Обстановка такая, что тут что-то надо предпринимать, иначе оставишь здесь башку свою. Я так подумал: «Что остается немцам? Ну, бьют они из автоматов по танку. А что ему? Пули отскакивают, да и все. Но они же долго этого делать не будут. У них прямой путь – вылезти наверх, обойти нас и – тра-та-та – как цыплят нас перестрелять».

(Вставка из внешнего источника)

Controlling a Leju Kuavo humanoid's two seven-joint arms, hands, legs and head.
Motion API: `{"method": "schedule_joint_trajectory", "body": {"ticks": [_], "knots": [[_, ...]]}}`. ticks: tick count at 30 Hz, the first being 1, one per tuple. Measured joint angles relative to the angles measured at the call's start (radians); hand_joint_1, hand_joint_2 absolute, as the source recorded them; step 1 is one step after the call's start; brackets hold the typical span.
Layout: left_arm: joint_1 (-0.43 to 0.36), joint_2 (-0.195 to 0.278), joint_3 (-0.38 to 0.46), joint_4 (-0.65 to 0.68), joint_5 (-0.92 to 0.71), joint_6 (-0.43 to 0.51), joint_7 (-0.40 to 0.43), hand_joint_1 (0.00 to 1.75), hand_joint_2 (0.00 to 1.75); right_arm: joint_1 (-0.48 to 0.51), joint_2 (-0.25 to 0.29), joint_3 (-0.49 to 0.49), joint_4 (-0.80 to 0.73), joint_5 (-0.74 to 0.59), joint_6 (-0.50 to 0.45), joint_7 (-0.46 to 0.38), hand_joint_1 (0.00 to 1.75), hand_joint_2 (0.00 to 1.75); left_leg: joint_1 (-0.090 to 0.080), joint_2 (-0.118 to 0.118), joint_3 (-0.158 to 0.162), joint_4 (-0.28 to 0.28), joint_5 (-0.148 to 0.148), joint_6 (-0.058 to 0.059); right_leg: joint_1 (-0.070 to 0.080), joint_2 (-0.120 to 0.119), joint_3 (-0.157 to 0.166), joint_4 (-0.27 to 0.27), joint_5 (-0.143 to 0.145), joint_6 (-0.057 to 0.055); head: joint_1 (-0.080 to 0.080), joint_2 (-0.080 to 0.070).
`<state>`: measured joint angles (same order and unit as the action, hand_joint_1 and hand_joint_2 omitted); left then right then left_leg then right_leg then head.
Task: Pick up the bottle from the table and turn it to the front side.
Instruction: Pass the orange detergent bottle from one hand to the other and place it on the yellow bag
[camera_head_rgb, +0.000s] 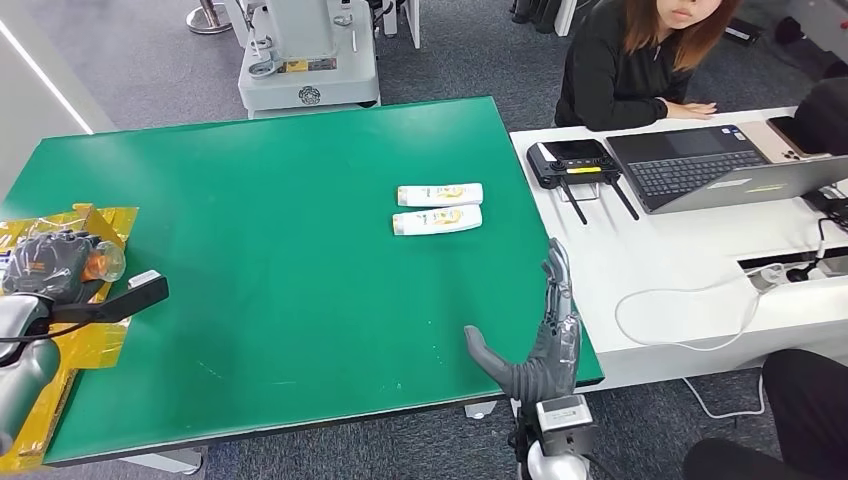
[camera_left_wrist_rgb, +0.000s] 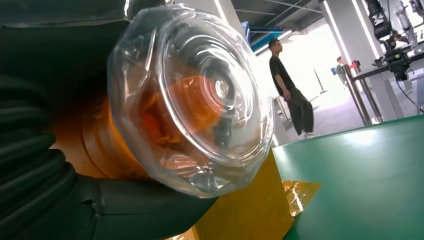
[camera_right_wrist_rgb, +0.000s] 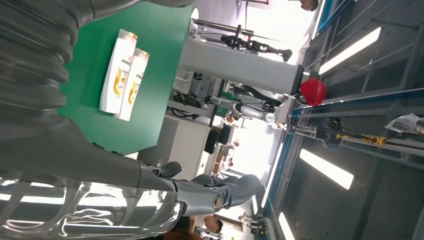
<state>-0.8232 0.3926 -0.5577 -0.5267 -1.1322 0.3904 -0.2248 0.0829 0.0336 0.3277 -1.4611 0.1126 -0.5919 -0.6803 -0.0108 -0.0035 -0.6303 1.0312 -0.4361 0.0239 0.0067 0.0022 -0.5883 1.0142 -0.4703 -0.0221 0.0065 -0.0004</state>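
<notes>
Two white bottles are lying on the green table, neither one held.

The far bottle (camera_head_rgb: 440, 194) and the near bottle (camera_head_rgb: 437, 220) are lying side by side, just apart, a little right of the middle of the green table (camera_head_rgb: 260, 300). The right hand (camera_head_rgb: 540, 340) is hovering at the table's near right edge, fingers spread and holding nothing; both bottles are sitting toward its 11 o'clock, well apart from it. The left hand (camera_head_rgb: 55, 265) is resting over yellow sheets (camera_head_rgb: 95, 345) at the table's left edge, at the bottles' 9 o'clock, gripping one clear orange-tinted container (camera_left_wrist_rgb: 192, 97). One person (camera_head_rgb: 640, 60) is sitting at the white desk (camera_head_rgb: 680, 280) beside one laptop (camera_head_rgb: 720, 165).
</notes>
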Motion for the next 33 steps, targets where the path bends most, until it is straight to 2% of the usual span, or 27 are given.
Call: {"method": "schedule_joint_trajectory", "body": {"ticks": [12, 33], "knots": [[-0.061, -0.016, 0.0, 0.072, 0.001, -0.067, 0.016, 1.75, 1.75, 0.019, -0.001, -0.004, -0.022, 0.007, -0.026, 0.019, 0.0, 1.75, 0.0, 0.0, 0.0, 0.0, 0.0, 0.0, 0.0, 0.0, 0.0, 0.0, 0.0, 0.0, 0.0, 0.0], [-0.071, -0.018, 0.029, 0.146, 0.02, -0.104, 0.045, 1.75, 1.75, 0.035, -0.005, -0.004, -0.037, 0.025, -0.028, 0.049, 0.0, 1.75, 0.0, 0.0, 0.0, 0.0, 0.0, 0.0, 0.0, 0.0, 0.001, 0.0, 0.0, 0.0, 0.0, 0.0]]}}
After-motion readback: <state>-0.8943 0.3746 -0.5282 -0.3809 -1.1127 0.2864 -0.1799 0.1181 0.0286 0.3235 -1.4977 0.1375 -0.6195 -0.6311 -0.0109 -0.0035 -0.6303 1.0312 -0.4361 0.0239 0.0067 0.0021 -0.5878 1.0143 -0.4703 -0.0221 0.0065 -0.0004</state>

Тогда принимаю решение – вылезаю на гусеницу, на борт танка. Хорошо, что, когда танк попал в промоину, пушка была немного провернута как раз в ту сторону, где сейчас были немцы. И открытый люк прикрыл меня. Рывком обеими ногами прыгаю в башню! Видимо, иголка, которая в заднице, была мощная! Ну, когда я попал в башню, думаю: «Ребят, теперь мы попыряемся – кто кого». Начал выворачивать пушку на них. В прицел-то мне все видно хорошо, как на ладони.

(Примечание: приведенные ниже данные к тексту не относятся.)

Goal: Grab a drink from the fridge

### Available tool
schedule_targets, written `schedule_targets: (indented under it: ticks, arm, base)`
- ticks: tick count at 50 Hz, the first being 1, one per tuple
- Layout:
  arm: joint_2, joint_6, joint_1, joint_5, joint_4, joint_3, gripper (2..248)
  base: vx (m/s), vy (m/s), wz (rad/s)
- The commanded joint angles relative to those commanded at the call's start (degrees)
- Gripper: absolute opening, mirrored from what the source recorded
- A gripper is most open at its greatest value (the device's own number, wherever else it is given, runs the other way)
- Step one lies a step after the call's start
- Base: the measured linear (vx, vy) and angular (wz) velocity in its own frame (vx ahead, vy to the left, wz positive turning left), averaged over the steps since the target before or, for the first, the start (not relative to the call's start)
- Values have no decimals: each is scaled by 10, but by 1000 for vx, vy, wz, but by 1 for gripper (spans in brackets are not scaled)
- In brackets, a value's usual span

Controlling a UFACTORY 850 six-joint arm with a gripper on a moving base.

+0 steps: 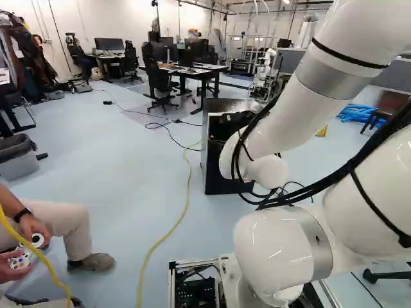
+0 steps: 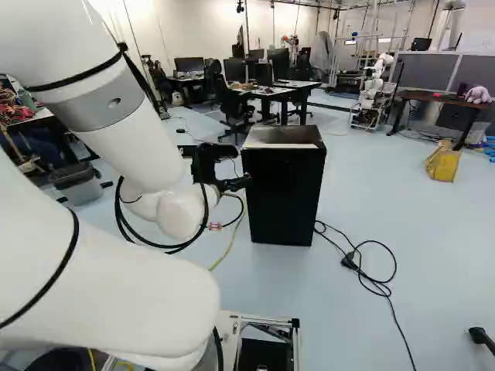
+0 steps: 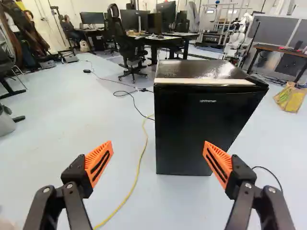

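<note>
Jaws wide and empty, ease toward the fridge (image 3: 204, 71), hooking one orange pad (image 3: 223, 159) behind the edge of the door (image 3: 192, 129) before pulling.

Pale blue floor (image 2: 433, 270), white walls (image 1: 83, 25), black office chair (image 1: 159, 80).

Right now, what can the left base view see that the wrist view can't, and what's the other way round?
Only the left base view: a white plastic game controller in a person's hands.
Only the wrist view: the two orange, ribbed pads of the open black gripper.
Both: a black, box-shaped fridge and a long, thin yellow cable.
</note>
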Motion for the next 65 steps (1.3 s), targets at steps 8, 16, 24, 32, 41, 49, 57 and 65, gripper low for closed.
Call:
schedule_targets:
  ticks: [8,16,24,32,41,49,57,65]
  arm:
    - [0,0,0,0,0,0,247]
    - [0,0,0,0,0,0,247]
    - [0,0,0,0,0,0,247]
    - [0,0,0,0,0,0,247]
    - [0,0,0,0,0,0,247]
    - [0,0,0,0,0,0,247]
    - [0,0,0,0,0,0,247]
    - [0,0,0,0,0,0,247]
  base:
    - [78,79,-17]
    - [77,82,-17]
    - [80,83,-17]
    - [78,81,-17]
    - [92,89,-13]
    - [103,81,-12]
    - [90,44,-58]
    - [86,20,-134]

Кинулись они наверх вылезать из промоины. А тут сугроб и татарник растет, как все равно рощица. Они тоже дурака сваляли – ринулись в этот сугроб, как по команде, кучей. Я смотрю в прицел – вот они. Ну, я осколочный снаряд загнал и в самую серединку этой кучи шарахнул, а потом уже из пулемета прошелся. Ну, все, говорю, ребята, извините, у меня другого выхода не было.
Вроде затихло все. Плацдарм мы уничтожили. Пришла пехота, помогла срыть склон. Двумя танками мой вытащили. У нас передышечка небольшая, а жрать охота ужасно. Молодые. Кухня не всегда нас найдет. Другой раз по двое суток не жрамши приходилось быть. На морозе там этот их хлеб немецкий, который они еще с 37-го года готовили, замерзнет – его двухручной пилой пилим. Кусок в рот положишь, как все равно мороженое. Это сейчас смешно, а тогда не смешно было.

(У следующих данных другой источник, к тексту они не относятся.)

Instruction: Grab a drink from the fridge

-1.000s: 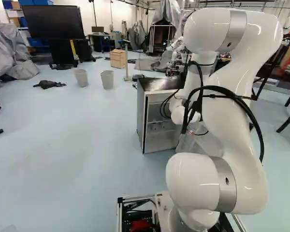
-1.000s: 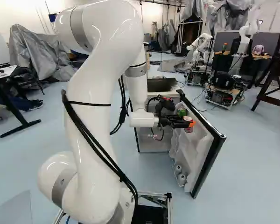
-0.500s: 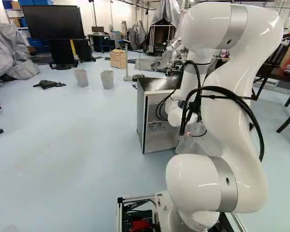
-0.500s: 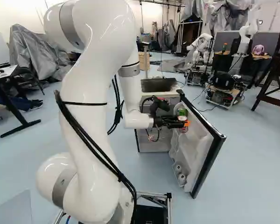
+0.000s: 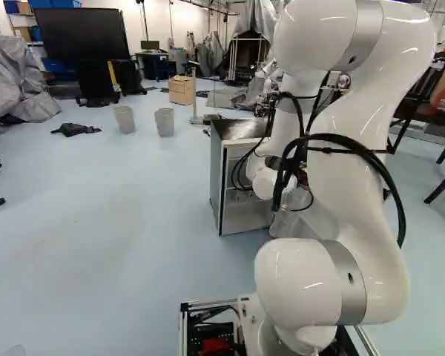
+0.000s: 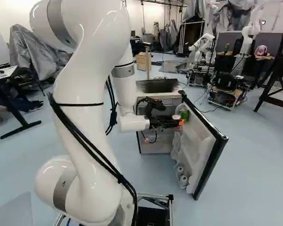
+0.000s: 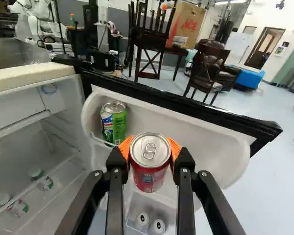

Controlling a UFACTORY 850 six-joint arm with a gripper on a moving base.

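Hand point(image 7: 150, 148): gripping the red can from 2 sides.
Red can point(image 7: 148, 169): by the edge of the door shelf point(image 7: 210, 147); pulled too low, it could snag and slip.
Green can point(image 7: 113, 122): close by; a sideways swing could topple it.

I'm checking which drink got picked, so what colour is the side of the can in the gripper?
Red; it shows best in the wrist view.

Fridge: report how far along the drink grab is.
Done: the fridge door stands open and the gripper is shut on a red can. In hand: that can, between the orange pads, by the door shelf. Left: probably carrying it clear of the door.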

Подошли к этим немцам, начали у них документы собирать. Как потом уже разобрались – это оказался штаб того полка, который занимал этот плацдарм. Один был с сумкой с красным крестом, видимо, медицины какой-то работник. Черт его знает! Залез я в эту сумку, а там немецкая сайка хлеба и небольшая баночка паштета. С других танков ребята подошли. Человек восемь в куче сидим. Этот хлеб кое-как разломали и понемножечку этого паштета каждому намазали. Туман уже весь сел. День разгулялся. Солнышко светит. Мороз, конечно, но все равно хорошо, когда солнышко светит.
И вот он, гад один… Откуда он взялся? Не было же ни самолетов, ничего не было! Вдруг завопил оттуда! А у них же сирены включались. Ууу-аааа! Елки, вот он уже прет прямо на нас! Мы, конечно, врассыпную – кто куда успел. А я только из-под руки гляжу – а у него две штуки с крыльев сошли. Черненькие точечки, и растут, растут, растут на глазах! Прямо на меня прет одна! Ну, думаю: «Все!» Лежу. Бомба, которая ближе ко мне, наверное, метрах в пятидесяти или, может быть, ста – не мерил я – разорвалась. Осколки надо мной все прошли. Видимо, за счет того, что я оказался вроде как пониже этой воронки. Земля промерзшая. Огромные ее шматки в воздух поднялись. Я из-под руки глянул, а здоровые куски мерзлой земли с неба летят. Думаю, в конце концов, есть Бог на свете или нет? Что вы надо мной издеваетесь? Бомбой не попали, теперь землей прибьет! Такая штука по башке врежет – в лепешку сразу. Ну, как говорится, меня опять Бог сберег. Мне кусок земли упал на левую ногу. Потом она сильно раздулась, но вскоре прошла.
Уже во второй половине дня мы вели бой за Верхнечирский. Орешек оказался крепкий. Там они каждый дом превратили в ДОТ. Мы приняли бой где-то под вечер, вели его всю ночь и следующий день.
Примерно 16-го числа поступила команда переправиться через Дон обратно, под Пятиизбянский. Переправлялись и пошли в район Ляпичево. Приказано было в том районе сосредоточиться. 2-я гвардейская сумела подойти. В Верхнекумском шли бои. Геройски держали танковую армию Гота остатки 51-й армии Труфанова, 13-й танковый корпус Танасчишина и 4-й мехкорпус Вольского. Как они устояли в эти дни?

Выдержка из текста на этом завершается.